> ACTIVITY
Output the data exactly, with every line intact.
STORED DATA START
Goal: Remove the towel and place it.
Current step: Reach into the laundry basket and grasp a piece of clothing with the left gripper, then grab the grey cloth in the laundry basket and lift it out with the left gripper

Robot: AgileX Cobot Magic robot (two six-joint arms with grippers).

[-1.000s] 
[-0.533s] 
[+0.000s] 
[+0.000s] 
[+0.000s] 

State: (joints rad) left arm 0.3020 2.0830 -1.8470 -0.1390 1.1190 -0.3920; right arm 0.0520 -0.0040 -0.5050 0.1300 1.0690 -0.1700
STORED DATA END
> RESPONSE TO THIS TASK
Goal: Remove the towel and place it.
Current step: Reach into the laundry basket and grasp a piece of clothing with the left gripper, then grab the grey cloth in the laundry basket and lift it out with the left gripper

Robot: AgileX Cobot Magic robot (two six-joint arms with grippers).

[-1.000s] 
[-0.533s] 
[+0.000s] 
[+0.000s] 
[+0.000s] 

State: (joints rad) left arm 0.3020 2.0830 -1.8470 -0.1390 1.1190 -0.3920; right arm 0.0520 -0.0040 -0.5050 0.1300 1.0690 -0.1700

The response to the exercise is complete.